System Design Interview: Design a Live Streaming Platform (Twitch)

⏱ 3 min read

System Design Interview: Design a Live Streaming Platform (Twitch)

Designing a live streaming platform like Twitch differs significantly from on-demand video (YouTube/Netflix). The key challenges are ultra-low latency ingest, real-time transcoding, ephemeral content delivery, and massive concurrent viewership for popular streams.

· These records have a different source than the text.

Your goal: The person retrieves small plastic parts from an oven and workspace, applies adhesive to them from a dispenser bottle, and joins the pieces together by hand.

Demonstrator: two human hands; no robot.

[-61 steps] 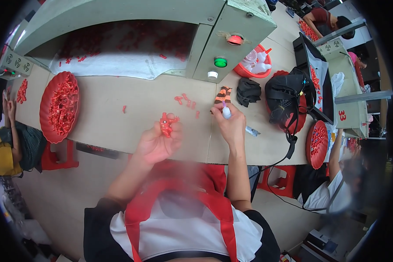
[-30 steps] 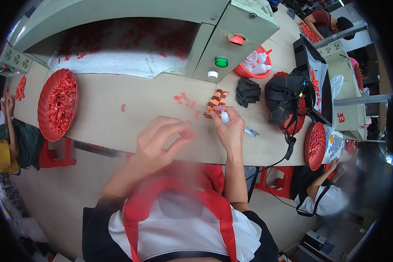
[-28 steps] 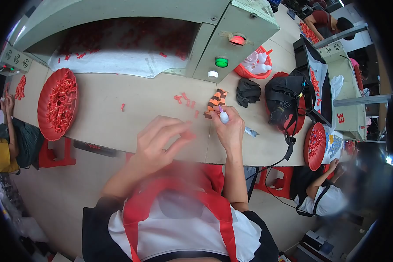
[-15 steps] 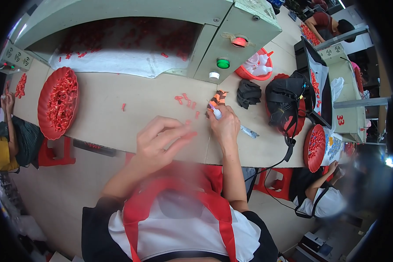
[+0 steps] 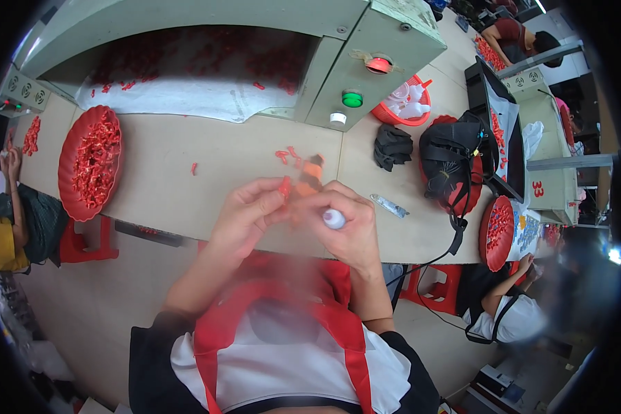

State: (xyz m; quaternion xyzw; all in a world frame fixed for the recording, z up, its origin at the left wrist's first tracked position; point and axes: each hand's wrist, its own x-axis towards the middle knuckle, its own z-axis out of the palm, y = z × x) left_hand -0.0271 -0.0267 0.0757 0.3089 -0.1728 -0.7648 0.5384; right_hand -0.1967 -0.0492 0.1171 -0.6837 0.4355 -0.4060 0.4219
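Note:
Between the fingertips of my left hand (image 5: 245, 210) is a small red plastic piece (image 5: 285, 185), held upright. My right hand (image 5: 352, 228) is closed around a small white squeeze bottle (image 5: 334, 219), its end pointing toward me. Just beyond the right fingers is an orange-and-brown striped object (image 5: 310, 178), smeared by motion; it seems held in the right fingertips, and its kind does not show. Both hands meet over the table's near edge. Several loose red pieces (image 5: 281, 157) lie past my fingers, and a single red piece (image 5: 194, 168) lies farther left.
A scalloped red tray (image 5: 65, 162) of red pieces stands left. Ahead is a pale green machine (image 5: 386, 65) with buttons. To the right are a black cloth (image 5: 393, 148), a flattened tube (image 5: 390, 205), a red basket (image 5: 424, 119) of bottles and a black bag (image 5: 452, 155). Co-workers sit both sides.
My right hand has drawn nearer and turned, with the bottle. The striped object has shifted left and toward me. My left hand now shows a red piece pinched upright.

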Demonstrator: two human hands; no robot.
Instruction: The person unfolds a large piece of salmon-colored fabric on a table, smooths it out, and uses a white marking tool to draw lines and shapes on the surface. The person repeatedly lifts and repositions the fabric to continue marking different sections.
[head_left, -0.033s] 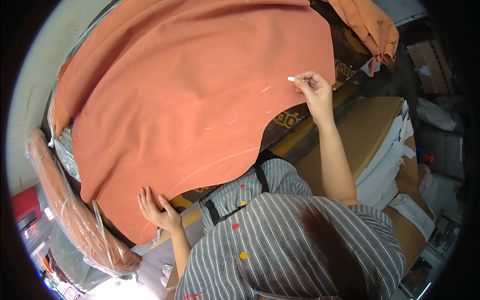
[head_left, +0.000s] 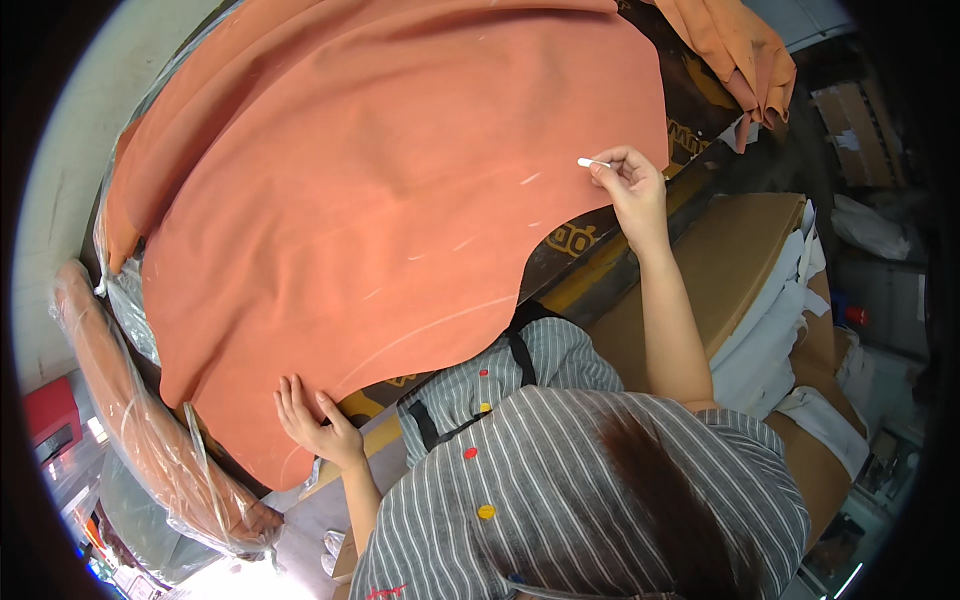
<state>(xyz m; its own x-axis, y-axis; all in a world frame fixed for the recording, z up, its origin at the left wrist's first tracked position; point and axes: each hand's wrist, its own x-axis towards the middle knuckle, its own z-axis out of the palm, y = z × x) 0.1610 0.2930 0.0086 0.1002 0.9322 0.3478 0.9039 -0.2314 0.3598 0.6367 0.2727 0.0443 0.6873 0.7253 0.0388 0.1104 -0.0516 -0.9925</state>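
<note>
A large salmon-orange leather hide lies spread in front of me, its far and left parts folded in soft ridges. Several short white chalk strokes and one long curved line mark its near right part. My right hand pinches a white piece of chalk between thumb and fingers, over the hide's right side. Flat on the hide's near left edge rests my left hand, fingers stretched out and holding nothing.
Beneath the hide shows a dark surface with yellow lettering. A plastic-wrapped orange roll lies at the left. Another crumpled orange hide hangs at the far right. A cardboard box with white sheets stands on my right.
</note>
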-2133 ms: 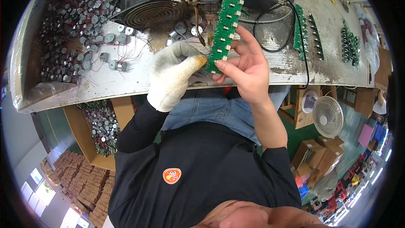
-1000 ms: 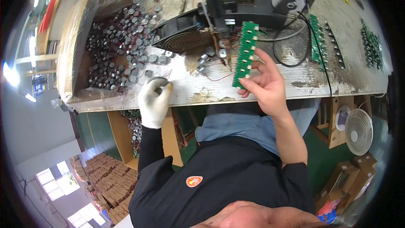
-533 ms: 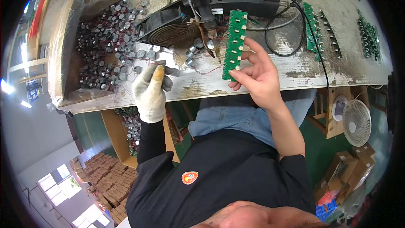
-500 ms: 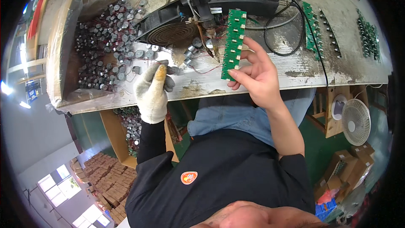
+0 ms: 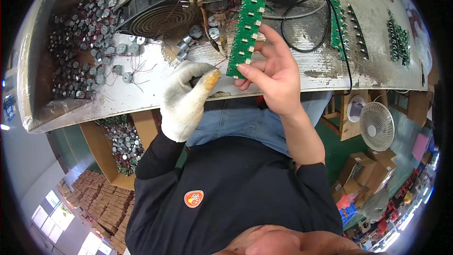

Requirements Clarification

Functional Requirements

Streamers broadcast live video from desktop/mobile
Viewers watch streams with low latency (<10 seconds)
Live chat alongside the stream
Stream discovery: browse by game, category, viewer count
Stream recording and VOD (video on demand) replay

Non-Functional Requirements

Streamers: 100K concurrent live streams
Viewers: 10M concurrent viewers (100 viewers/stream avg, 100K for top streams)
Ingest latency: <5 seconds from streamer to viewer
Availability: 99.99% for ingest; 99.9% for playback

Key Difference: Live vs On-Demand Video

Content is ephemeral: generated in real-time, cannot be pre-transcoded
Low latency required: viewers expect near-real-time delivery (chat reactions match stream)
CDN prefetching not possible: content not known in advance
Segment sizes smaller: 1-2 seconds vs 2-10 seconds for VOD to reduce latency
Ingest infrastructure critical: failure = stream goes down for broadcaster

High-Level Architecture

Streamer
  | (RTMP/SRT push)
Ingest Edge Server (closest to streamer)
  |
Ingest Backend (transcode in real-time)
  - FFmpeg: 160p, 360p, 480p, 720p, 1080p
  - Output: HLS segments (1-2 sec each)
  |
Segment Storage (object store, short TTL)
  |
CDN (live origin per stream, pull from storage)
  |
Viewers (HLS player, adaptive bitrate)

Video Ingest: RTMP / SRT

Streamers push video using RTMP (Real-Time Messaging Protocol) or SRT (Secure Reliable Transport). RTMP is legacy but widely supported by streaming software (OBS, Streamlabs). SRT is newer, handles packet loss better on poor networks. Streamer connects to nearest ingest edge server (anycast or DNS-based geolocation). Ingest server receives the RTMP stream and pushes to transcoding cluster.

Real-Time Transcoding

Unlike VOD, live video must be transcoded as it arrives. Each incoming stream spawns transcoding workers:

GPU-accelerated transcoding (NVIDIA NVENC, AMD AMF)
Segment size: 1-2 seconds for low latency (vs 4-10s for VOD)
Output: HLS segments + updated .m3u8 manifest with new segment
Segment stored to fast object store (S3 with short TTL, or local NVMe cache)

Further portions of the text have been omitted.